Sanitization issue with arabic characters #1101

badr-ghatasheh opened this issue Jun 24, 2015 · 48 comments

Comments

@badr-ghatasheh
Copy link

Hi,

There is an issue with applying 'sanitize' strategy while using Arabic characters

for example sanitizing the word 'بدر' will print out the following on the page:

بدر

Can this be fixed?
Thank you

@n00dl3
Copy link

n00dl3 commented Jun 25, 2015

same problem with any utf8 character, "éèë..."

@tspaeth
Copy link
Member

tspaeth commented Jun 26, 2015

This is somehow a thing we should discuss. But I'm just myself wondering, why "simple UTF*" conversion fails in the $sanitize-module this way. Needs a bit of investigation I guess as I'm too far away from using that. jqLite - functionality itself is okay.
But as it impacts also the security a bit on sanitizing elements, my first suggestion would be to introduce a "trusthtml" sanitize strategy as an additional option for those really wanting to open that door :-).

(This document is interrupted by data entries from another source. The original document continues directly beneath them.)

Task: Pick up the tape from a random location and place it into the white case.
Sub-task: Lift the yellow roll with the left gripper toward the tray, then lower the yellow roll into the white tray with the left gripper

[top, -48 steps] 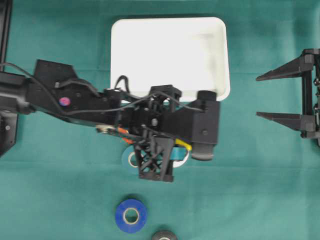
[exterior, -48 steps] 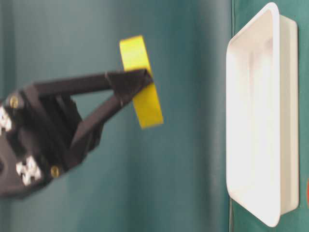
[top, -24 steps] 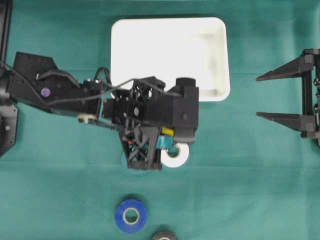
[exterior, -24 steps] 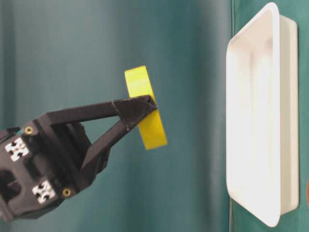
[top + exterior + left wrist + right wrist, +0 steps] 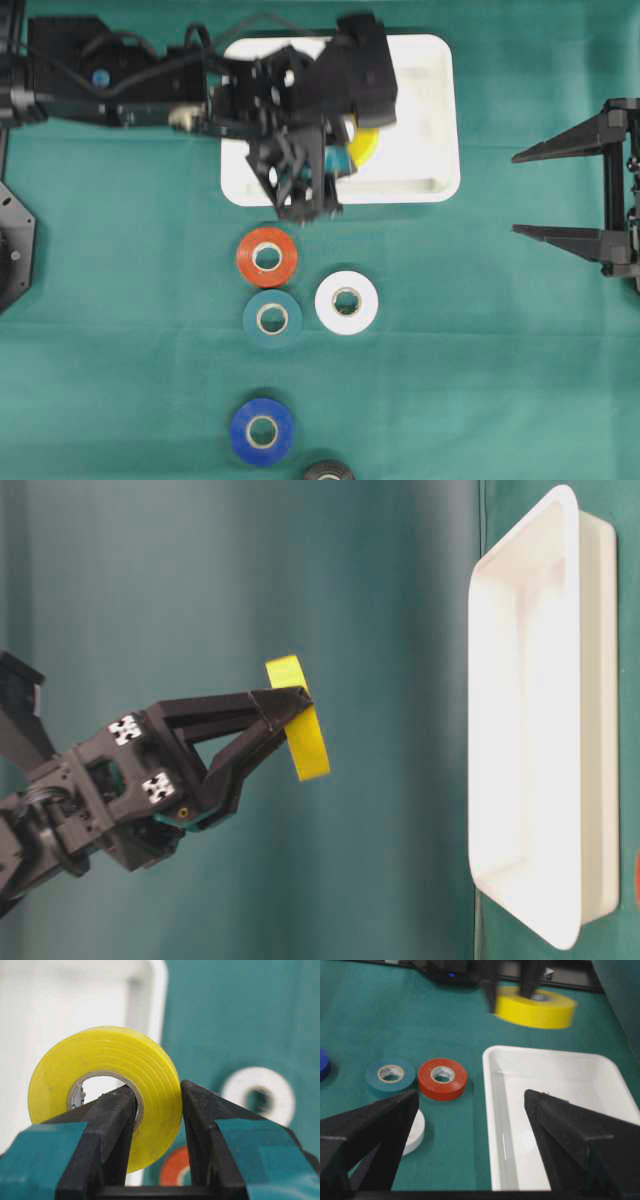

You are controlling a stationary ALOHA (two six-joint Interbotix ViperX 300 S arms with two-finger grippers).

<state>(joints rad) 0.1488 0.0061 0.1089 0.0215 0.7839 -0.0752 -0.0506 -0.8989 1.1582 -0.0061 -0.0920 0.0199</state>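
Observation:
The tape is a yellow roll (image 5: 365, 146), and my left gripper (image 5: 345, 150) is shut on its wall. One finger passes through the core and the other presses the outside (image 5: 150, 1075). The roll hangs in the air above the near part of the white case (image 5: 420, 70), a shallow tray with a raised rim (image 5: 478, 680). From the right wrist the yellow roll (image 5: 535, 1007) hovers over the case's far end (image 5: 560, 1085), which holds nothing. My right gripper (image 5: 515, 192) waits open at the right, apart from everything.
Red (image 5: 266, 257), teal (image 5: 272, 318) and white (image 5: 346, 301) rolls lie on the green cloth just below the case. A blue roll (image 5: 262, 431) and a black one (image 5: 330, 470) lie near the bottom edge.
My left arm has swung up from over the rolls to over the white case, carrying the yellow tape and uncovering the red and teal rolls. The right gripper has not moved.

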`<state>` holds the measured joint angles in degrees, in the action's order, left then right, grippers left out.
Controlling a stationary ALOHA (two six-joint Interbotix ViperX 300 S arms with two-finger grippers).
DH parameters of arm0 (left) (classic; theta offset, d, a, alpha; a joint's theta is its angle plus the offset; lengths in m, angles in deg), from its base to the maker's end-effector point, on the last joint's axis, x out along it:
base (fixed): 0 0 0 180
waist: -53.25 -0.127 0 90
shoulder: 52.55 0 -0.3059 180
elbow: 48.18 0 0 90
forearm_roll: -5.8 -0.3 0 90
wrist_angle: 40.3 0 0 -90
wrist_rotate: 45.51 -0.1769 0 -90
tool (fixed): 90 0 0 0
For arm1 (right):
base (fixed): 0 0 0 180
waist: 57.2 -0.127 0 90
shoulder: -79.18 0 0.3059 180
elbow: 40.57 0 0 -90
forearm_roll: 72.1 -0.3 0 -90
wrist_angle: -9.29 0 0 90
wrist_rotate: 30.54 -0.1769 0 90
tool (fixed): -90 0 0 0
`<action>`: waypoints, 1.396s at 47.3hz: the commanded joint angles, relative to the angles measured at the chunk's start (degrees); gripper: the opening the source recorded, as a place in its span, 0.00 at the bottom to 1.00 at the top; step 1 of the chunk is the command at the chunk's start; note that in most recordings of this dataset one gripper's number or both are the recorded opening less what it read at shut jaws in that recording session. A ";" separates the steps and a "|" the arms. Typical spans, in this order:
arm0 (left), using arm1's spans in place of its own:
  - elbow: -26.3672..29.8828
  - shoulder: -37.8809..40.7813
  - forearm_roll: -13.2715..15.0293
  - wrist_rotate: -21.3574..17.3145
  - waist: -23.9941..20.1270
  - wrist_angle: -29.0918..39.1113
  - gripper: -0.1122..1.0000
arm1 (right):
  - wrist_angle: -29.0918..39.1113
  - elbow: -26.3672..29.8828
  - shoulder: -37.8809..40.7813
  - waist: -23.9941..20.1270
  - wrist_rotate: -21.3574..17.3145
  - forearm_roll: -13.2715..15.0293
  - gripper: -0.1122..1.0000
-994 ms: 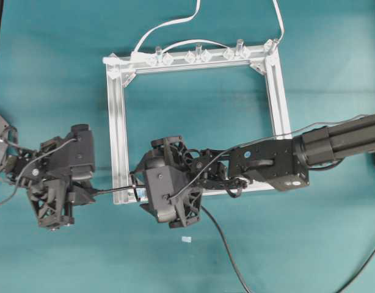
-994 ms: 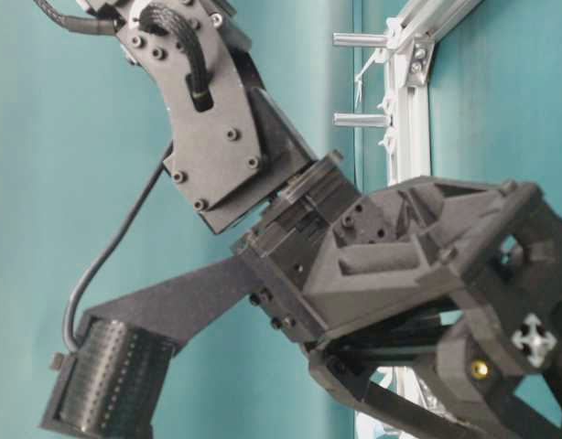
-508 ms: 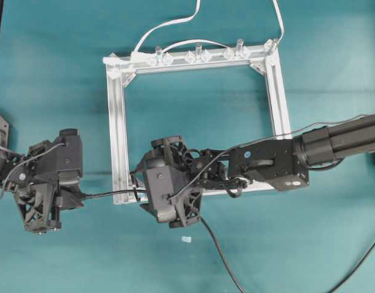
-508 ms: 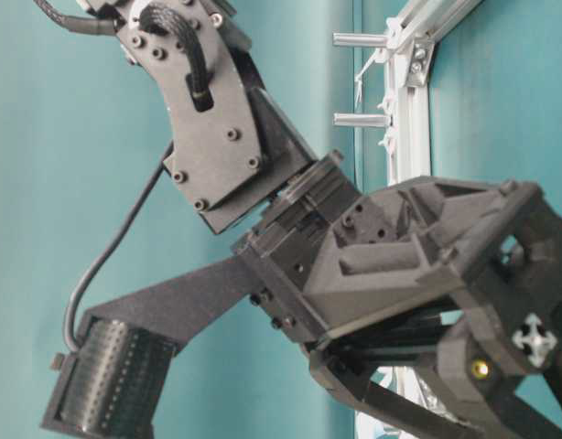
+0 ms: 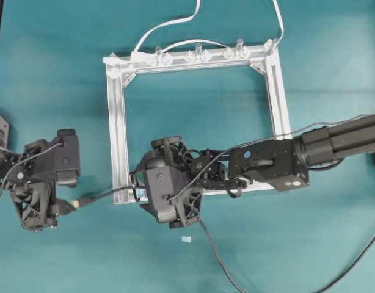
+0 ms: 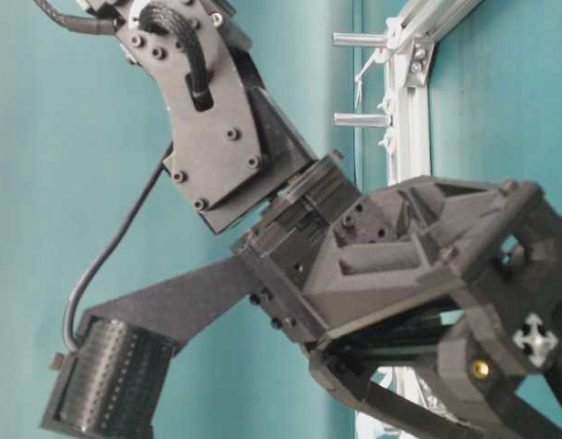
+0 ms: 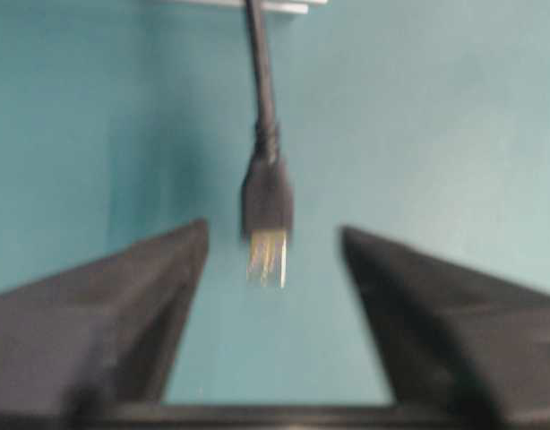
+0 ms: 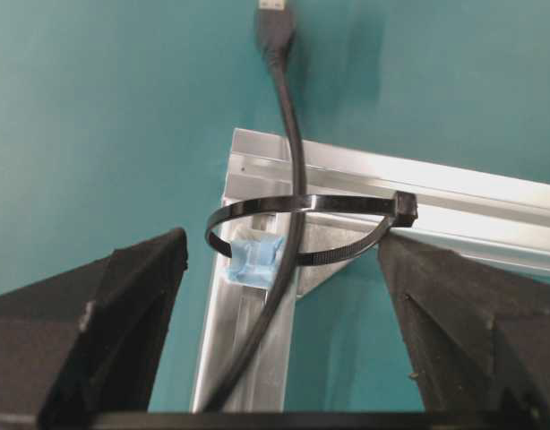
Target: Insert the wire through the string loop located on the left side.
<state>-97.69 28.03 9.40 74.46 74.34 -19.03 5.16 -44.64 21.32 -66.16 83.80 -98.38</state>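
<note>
the wire (image 8: 288,170) runs through the string loop (image 8: 302,219) at the frame (image 5: 118,122) corner, its plug (image 7: 265,202) lying free on the bench (image 5: 53,61). the left tool (image 7: 270,269) stands released around the plug, apparently letting go once threaded; the right tool (image 8: 279,296), also spread, flanks the loop.

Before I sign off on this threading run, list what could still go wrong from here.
1. The left gripper stands open and the plug lies free between its fingers, so the wire could slide back out of the loop.
2. The right gripper straddles the loop and the frame corner; lifting away carelessly might snag them.
3. The wire trails under the right arm, which may drag it when it moves.
</note>
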 commanded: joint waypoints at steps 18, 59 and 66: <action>-0.44 -2.37 -0.88 -0.88 0.26 -0.18 0.92 | -0.26 0.35 -1.58 -0.26 0.09 0.18 0.87; -2.81 -21.62 -1.05 -15.03 -6.15 -0.18 0.91 | -9.58 -7.73 -13.71 1.93 -0.35 2.02 0.87; -3.25 -23.91 -1.05 -16.79 -6.68 -0.18 0.91 | -15.91 -11.07 -15.56 1.93 -0.44 1.85 0.87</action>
<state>-101.47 5.00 8.52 58.81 68.19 -19.03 -7.50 -55.01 8.67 -64.23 83.36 -96.45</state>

Somehow a parallel issue exists also on angular itself to watch: angular/angular.js#4790

@knalli what do you think?

And here is a little playground: http://plnkr.co/edit/w4Erw7yXHQp9d2ndr4HZ?p=preview

@knalli
Copy link
Member

knalli commented Jun 28, 2015

I'm a little bit confused.

@badr-ghatasheh: You are writing you are faced with this issue when

applying 'sanitize' strategy

but you are actually not meaning sanitize but escape, do you? Because htmlEscapeValue will not be used when sanitize is activated (it is not required).

Remarking your "fix": That's not a fix, that would make the whole thing ad absurdum: http://plnkr.co/edit/cDCBXlWVgYtny9ciJGV9?p=preview It only works using standard AJS 1.3+ with a $sce running in the background (i.e. ng-bind-html).

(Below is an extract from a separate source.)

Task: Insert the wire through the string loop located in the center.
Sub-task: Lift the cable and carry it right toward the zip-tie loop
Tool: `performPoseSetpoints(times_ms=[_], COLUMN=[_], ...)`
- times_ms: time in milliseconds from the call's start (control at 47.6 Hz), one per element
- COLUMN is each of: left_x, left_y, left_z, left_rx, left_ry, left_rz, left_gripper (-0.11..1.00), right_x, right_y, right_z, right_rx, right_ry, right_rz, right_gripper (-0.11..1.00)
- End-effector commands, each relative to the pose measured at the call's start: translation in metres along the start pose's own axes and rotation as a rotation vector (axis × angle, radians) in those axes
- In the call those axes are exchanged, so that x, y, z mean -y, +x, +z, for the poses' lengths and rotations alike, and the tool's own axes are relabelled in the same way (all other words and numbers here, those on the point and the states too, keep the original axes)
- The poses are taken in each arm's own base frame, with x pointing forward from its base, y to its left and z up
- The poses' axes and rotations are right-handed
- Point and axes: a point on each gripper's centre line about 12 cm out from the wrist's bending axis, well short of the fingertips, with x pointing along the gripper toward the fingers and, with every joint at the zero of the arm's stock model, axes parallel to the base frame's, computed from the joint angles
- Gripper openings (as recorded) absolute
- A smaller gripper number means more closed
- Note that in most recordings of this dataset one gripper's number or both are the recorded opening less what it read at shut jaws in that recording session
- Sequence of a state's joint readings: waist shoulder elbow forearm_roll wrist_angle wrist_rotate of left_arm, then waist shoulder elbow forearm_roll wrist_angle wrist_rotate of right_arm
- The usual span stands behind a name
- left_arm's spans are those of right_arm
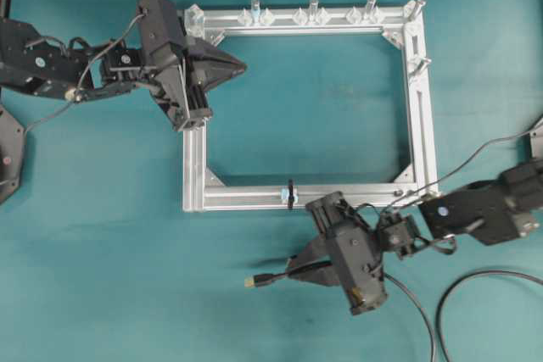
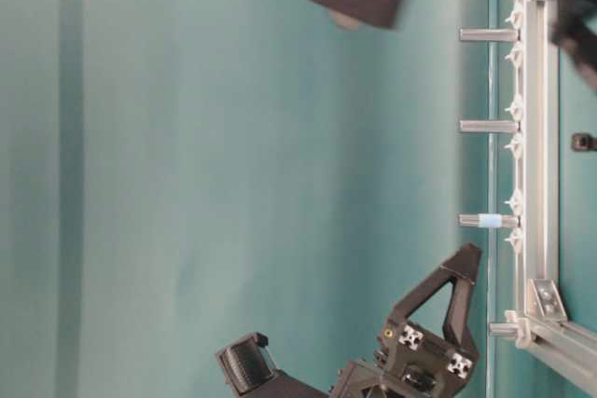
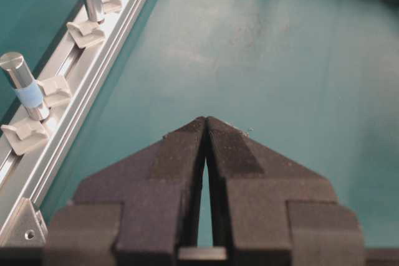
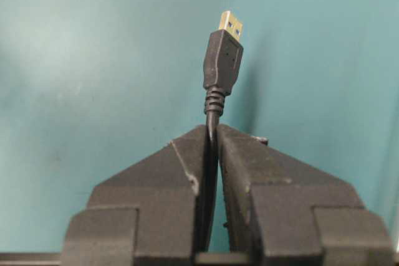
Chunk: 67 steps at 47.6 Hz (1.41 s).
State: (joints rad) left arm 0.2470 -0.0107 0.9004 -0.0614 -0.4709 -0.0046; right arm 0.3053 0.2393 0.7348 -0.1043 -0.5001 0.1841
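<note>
- The step in hand looks like carrying: the right gripper [image 4: 212,132] is clenched on the wire [image 4: 222,60], pinching the cable just behind the strain relief, so the plug and its golden tip stick out beyond the fingertips.
- In the overhead view the right gripper [image 1: 293,270] sits below the frame [image 1: 420,108], and the plug [image 1: 259,280] points toward 9 o'clock over bare table.
- The loop [image 1: 290,194] stands on the frame's lower rail, near its middle. From the plug tip it lies at about 1 o'clock, near but clearly apart; nothing is threaded yet.
- My judgement of the next move: the plug needs bringing up beside the loop and turning so its tip lines up with the opening, then easing through. The ring is narrow, so the aim must be fine; a skewed tip would likely push the cord over rather than pass it.
- The wire's slack trails off toward 5 o'clock from the right arm and may drag.
- The left gripper [image 3: 206,126] is clamped shut on nothing, over the table inside the frame's upper left corner, well apart from the loop, which lies at about 5 o'clock from it.
</note>
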Motion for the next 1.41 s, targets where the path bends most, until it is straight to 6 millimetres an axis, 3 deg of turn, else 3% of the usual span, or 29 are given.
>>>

@tspaeth I've listed the different kinds of: http://plnkr.co/edit/cDCBXlWVgYtny9ciJGV9?p=preview I'm quite not sure what this does mean for us right now.

@badr-ghatasheh
Copy link
Author

Hi @knalli

I Updated the issue, I seem to have mixed the function names.

However, the issue still applies to 'sanitize' strategy and utf8 characters.

@samal-rasmussen
Copy link

@knalli
Copy link
Member

knalli commented Jul 7, 2015

I've posted an answer: Use sanitizeParameters, escape or escapeParameters.

Sorry for the delay in general, we are short of time. I have no final solution despite the obvious fact that sanitize (not sanitizeParameters) + utf codes breaks. As angular-translate is delegating this to AJS' $sce, I'm quite not sure what the possibilities are.

@bettysteger
Copy link

👍

@tspaeth
Copy link
Member

tspaeth commented Jul 16, 2015

Linking in #1131 as a possible duplicate...

@DaAwesomeP
Copy link

👍 Happens in for other characters too (such as accents): #1081

@DaAwesomeP
Copy link

Would it be possible to make a workaround with a custom filter?

@knalli
Copy link
Member

knalli commented Sep 13, 2015

Just to repeat: As this issue is caused by $sanitize internally, the only solution can be so far using not using sanitize or a alternative implemented sanitization. Any suggestions are welcome!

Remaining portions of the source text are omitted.